The Spanish reconquest of New Granada in 1815–1816 was part of the Spanish American wars of independence in South America. Shortly after the Napoleonic Wars ended, Ferdinand VII, recently restored to the throne in Spain, decided to send military forces to retake most of the northern South American colonies, which had established autonomous juntas and independent states. The invaders, with support from loyal colonial troops, completed the reconquest of New Granada by taking Bogotá on May 6, 1816.

The expeditionary force and campaigns
In 1815, Spain sent to its most seditious colonies the strongest expeditionary force that it had ever sent to the Americas. Colonel Pablo Morillo, a veteran of the Spanish struggle against the French, was chosen as its commander. The expeditionary force was made up of approximately 10,000 men and nearly 60 ships. Originally, they were to head for Montevideo in the Viceroyalty of the Río de la Plata, but soon it was decided to send these forces to the Viceroyalty of New Granada (present-day Colombia, Ecuador, Panama) and Venezuela.

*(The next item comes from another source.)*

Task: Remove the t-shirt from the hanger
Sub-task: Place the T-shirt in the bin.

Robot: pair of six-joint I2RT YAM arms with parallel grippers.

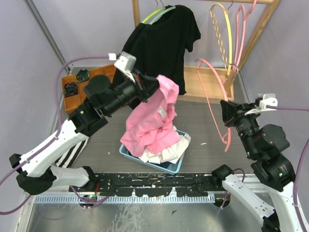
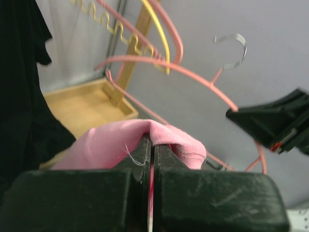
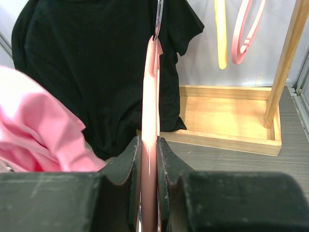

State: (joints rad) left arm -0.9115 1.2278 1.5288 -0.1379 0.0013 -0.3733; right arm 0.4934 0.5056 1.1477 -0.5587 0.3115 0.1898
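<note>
While left tool [image 2: 152, 145] pinches pink t-shirt [image 1: 154, 121], right tool [image 3: 149, 145] clamps pink hanger [image 3: 150, 87] — black shirt [image 1: 161, 43] behind, blue bin [image 1: 174, 166] below

The dark grey, wood-grained table [image 1: 203, 121] carries a shallow light-blue plastic basket [image 1: 169, 166] near its middle, set at an angle and heaped with crumpled white fabric [image 1: 166, 154]; the lower end of a pink cotton t-shirt [image 1: 149, 130] hangs down into it. At the far right stands the pale wooden tray-shaped base of a clothes rack [image 1: 203, 82]. Along the left edge sits an orange-brown wooden box [image 1: 77, 99] holding two small black objects [image 1: 71, 89], and nearer, a black-and-white striped cloth [image 1: 72, 154] lies flat. A tiny white scrap [image 1: 203, 143] lies just right of the basket. A black strip [image 1: 159, 182] runs along the near edge.
</note>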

Leaving the port of Cádiz on February 17, 1815, the force initially landed at Carupano and the island of Margarita in April, where no resistance was encountered. After leaving the island, Morillo's troops reinforced existing royalist forces in the Venezuelan mainland, entering Cumaná and Caracas in May. A small part of the main corps set off towards Panamá, while the main contingent was directed from Puerto Cabello towards the Neogranadine coastal city of Santa Marta which was still in royalist hands.

After picking up supplies and militia volunteers in Santa Marta on July 23, the Spanish expeditionary forces besieged Cartagena. After a five-month siege the fortified city fell on December 1815. By 1816, the combined efforts of Spanish and colonial forces, marching south from Cartagena and north from royalist strongholds in Quito, Pasto, and Popayán, completed the reconquest of New Granada, taking Bogotá on May 6, 1816. A permanent consejo de guerra was set up to judge those accused of treason and rebellion, resulting in the execution of more than a hundred notable republican officials, including Jorge Tadeo Lozano, Francisco José de Caldas and José María Cabal. Units of the republican armies of New Granada were incorporated into the royalist army and sent to Peru.

Patriot reactions
On learning of the arrival of the expeditionary force, republican leaders assumed various positions. Internal divisions, which had developed during the previous years of struggle, softened but still remained a considerable obstacle. In the end, they prevented a coordinated effort by the different factions, although there were some attempts to do so, such as under the United Provinces of New Granada. One significant factor in the disunity was that representatives of the United Kingdom and of the United States refused to grant political recognition and would not commit the sufficient amount of economic and military aid to successfully resist Morillo's force. In addition, the provinces themselves did not give each other much-needed aid. Finally, several notable individuals, whose leadership would have been useful, decided to exile themselves, although other republican leaders remained in the region and tried to reorganize their military and political activities in order to face the new threat.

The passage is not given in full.